- Born: South Africa
- Education: University of Pretoria (BSc, MSc) University of the Witwatersrand (BEd, PhD)
- Known for: Research on special functions and orthogonal polynomials
- Awards: Member, Academy of Science of South Africa; President, South African Mathematical Society (2016–2019); Executive Director, South African Mathematics Foundation;
- Scientific career
- Fields: Mathematics Special functions Orthogonal polynomials
- Workplaces: University of South Africa University of Pretoria (former)
- Thesis: Zeros of general hypergeometric polynomials (2001)
- Doctoral advisor: Kathy Driver

= Kerstin Jordaan =

South african mathematician

Kerstin Heidrun Jordaan is a South African mathematician whose research interests include special functions and orthogonal polynomials. She is a professor in the Department of Decision Sciences at the University of South Africa, the executive director of the South African Mathematics Foundation, and the former president of the South African Mathematical Society. She was born and raised in South Africa, Jordaan has lived there throughout her life, apart from periodic research visits to various European countries as a visiting researcher. She is married and has two adult sons.

==Education and career==
Going into her university studies, Jordaan considered medicine and psychology before ending up in mathematics. After earning a bachelor's degree in mathematics and geography at the University of Pretoria, Jordaan earned a second bachelor's degree in mathematics education at the University of the Witwatersrand, and became a secondary school mathematics teacher in Pretoria. She earned a master's degree from the University of Pretoria, before taking a break from academia to raise a family. After doing so, she returned to graduate school for a PhD from the University of the Witwatersrand. Her 2001 dissertation, Zeros of general hypergeometric polynomials, was supervised by Kathy Driver.

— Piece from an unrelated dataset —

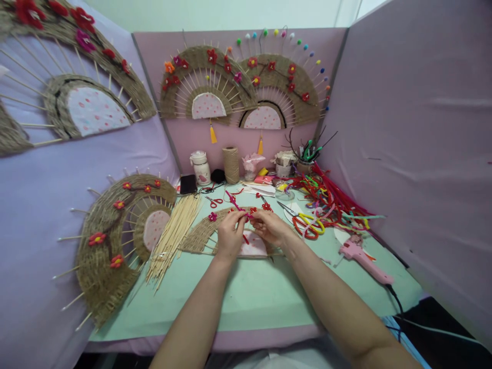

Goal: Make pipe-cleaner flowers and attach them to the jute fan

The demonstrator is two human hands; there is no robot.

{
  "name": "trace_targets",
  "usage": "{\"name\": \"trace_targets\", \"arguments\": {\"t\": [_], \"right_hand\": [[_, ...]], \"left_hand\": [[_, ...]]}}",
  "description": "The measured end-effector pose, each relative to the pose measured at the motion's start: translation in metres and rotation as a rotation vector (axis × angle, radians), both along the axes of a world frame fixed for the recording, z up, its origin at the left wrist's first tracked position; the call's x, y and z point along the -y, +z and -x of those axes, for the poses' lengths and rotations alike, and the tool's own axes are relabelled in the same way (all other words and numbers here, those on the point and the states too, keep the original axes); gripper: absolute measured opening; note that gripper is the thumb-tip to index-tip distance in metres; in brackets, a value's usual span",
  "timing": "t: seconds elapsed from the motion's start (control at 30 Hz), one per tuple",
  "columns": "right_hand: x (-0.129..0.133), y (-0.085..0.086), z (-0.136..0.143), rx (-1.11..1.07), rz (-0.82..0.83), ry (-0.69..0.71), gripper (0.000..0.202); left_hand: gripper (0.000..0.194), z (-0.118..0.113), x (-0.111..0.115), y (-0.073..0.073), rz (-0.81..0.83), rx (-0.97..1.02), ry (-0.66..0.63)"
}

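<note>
Both of my hands are raised over the middle of the table, close together. My left hand [230, 233] pinches a magenta pipe cleaner [233, 201], whose long end slants up and to the left. My right hand [271, 228] is closed at the same pipe cleaner, fingertips almost meeting those of the left. Below them lies a twine-wrapped fan [200, 230] with a dotted half-circle centre [253, 245]. A magenta flower [212, 217] and several red ones sit along its upper part. The hands hide part of this fan.
Thin wooden sticks [172, 238] lie left of the fan, red scissors [213, 202] behind. To the right are yellow-handled scissors [311, 223], a pink glue gun [365, 261] with its cord, and piled pipe cleaners [334, 197]. A twine spool [231, 165] and white bottle [200, 168] stand behind.
</note>
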State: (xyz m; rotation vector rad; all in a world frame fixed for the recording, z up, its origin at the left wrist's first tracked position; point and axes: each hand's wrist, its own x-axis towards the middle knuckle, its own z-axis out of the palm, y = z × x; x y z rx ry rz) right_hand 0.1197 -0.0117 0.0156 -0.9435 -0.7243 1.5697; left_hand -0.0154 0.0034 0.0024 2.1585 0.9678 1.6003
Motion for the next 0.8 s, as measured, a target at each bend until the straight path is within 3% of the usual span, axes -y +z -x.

She was a member of the academic staff at the University of Pretoria until moving to the University of South Africa as a full professor in 2017. She served as president of the South African Mathematical Society from 2016 to 2019.

==Recognition==
Jordaan is a member of the Academy of Science of South Africa.
Jordaan is a National Research Foundation (NRF) B-rated researcher, recognised internationally for her contributions to mathematics. She has also received a Royal Society Newton Advanced Fellowship for her research on orthogonal polynomials and special functions.